(TRY IT):
Word for word, transcribe the data below from the line with "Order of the" to the line with "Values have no", keeping both of those lines.

(RAW DATA):
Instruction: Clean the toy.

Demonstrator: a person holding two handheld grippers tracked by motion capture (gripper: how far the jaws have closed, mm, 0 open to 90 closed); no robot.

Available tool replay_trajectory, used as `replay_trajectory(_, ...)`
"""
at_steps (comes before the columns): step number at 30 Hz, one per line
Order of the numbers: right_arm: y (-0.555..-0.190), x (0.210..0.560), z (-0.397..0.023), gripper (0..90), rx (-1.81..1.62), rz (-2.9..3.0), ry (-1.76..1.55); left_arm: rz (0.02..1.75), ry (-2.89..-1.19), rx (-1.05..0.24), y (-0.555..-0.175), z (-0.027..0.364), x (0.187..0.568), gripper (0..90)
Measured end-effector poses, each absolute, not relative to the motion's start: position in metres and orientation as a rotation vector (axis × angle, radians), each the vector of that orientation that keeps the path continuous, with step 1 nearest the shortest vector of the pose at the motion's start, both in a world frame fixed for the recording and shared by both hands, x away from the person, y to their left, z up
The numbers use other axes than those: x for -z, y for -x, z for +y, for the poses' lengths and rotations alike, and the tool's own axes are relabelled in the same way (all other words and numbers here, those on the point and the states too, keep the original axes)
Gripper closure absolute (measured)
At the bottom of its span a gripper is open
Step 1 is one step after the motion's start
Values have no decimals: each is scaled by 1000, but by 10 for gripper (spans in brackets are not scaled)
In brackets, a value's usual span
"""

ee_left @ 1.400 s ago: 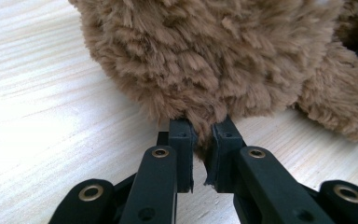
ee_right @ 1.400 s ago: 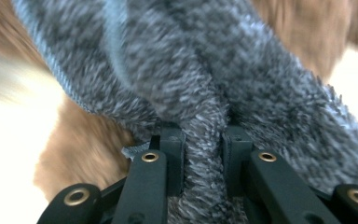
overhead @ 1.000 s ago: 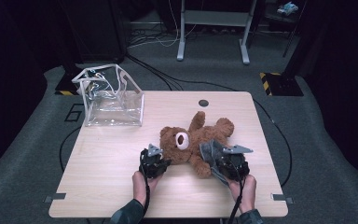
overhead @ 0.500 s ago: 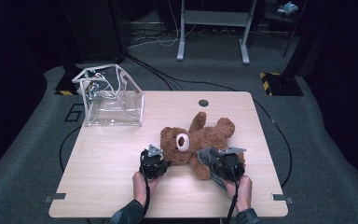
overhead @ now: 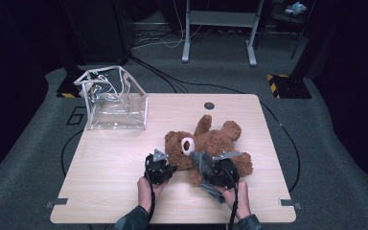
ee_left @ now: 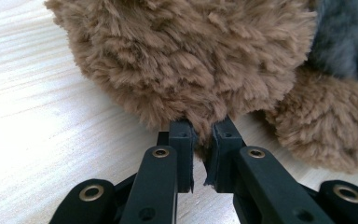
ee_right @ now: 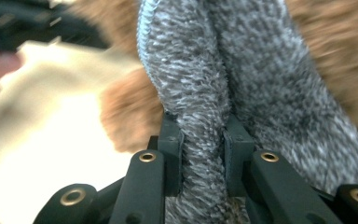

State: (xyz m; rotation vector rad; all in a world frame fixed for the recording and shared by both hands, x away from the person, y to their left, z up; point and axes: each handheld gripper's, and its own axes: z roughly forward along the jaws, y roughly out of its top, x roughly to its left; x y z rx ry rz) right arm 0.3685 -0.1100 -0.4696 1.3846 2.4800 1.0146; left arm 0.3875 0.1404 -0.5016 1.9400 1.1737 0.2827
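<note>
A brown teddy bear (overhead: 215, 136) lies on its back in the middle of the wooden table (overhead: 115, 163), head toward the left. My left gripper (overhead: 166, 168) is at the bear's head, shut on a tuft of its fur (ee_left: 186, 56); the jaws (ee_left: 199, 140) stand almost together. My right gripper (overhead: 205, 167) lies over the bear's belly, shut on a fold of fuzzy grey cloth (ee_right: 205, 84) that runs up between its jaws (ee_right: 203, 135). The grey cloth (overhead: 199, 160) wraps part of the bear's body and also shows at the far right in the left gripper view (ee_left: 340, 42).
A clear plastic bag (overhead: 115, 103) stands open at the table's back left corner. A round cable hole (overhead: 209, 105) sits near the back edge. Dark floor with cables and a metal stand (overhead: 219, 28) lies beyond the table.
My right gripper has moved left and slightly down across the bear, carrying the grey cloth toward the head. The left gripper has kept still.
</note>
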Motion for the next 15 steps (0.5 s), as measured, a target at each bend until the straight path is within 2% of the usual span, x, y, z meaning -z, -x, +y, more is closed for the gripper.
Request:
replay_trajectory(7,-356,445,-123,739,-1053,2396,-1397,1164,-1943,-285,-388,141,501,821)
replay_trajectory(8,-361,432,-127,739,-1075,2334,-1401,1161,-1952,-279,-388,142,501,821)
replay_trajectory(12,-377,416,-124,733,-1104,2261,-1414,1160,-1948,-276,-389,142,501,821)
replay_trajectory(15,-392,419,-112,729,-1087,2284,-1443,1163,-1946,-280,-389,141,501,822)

(RESULT):
Order of the numbers: right_arm: y (-0.555..-0.190), x (0.210..0.560), z (-0.397..0.023), gripper (0..90), rx (-1.81..1.62), rz (-2.9..3.0), ry (-1.76..1.55); left_arm: rz (0.02..1.75), ry (-2.89..-1.19), rx (-1.05..0.24), y (-0.555..-0.175), z (-0.027..0.364), x (0.187..0.568), gripper (0..90)
Measured end-effector poses, each absolute, not relative to the motion's start: position in metres and orientation as a rotation vector (axis × angle, radians), each the vector of that orientation that keeps the path continuous, with step 1 nearest the shortest vector of the pose at the motion's start, both in a world frame fixed for the recording and shared by both hands, x away from the person, y to their left, z up
The numbers use other axes than those: x for -z, y for -x, z for +y, for the poses' lengths and rotations alike, and the tool's own axes are relabelled in the same way (all other words and numbers here, those on the point and the states too, keep the original axes)
Gripper closure absolute (measured)
At the bottom of its span a gripper is open
Step 1 is one step after the motion's start
Values have no decimals: each is scaled by 1000, but by 10 for gripper (spans in brackets are not scaled)

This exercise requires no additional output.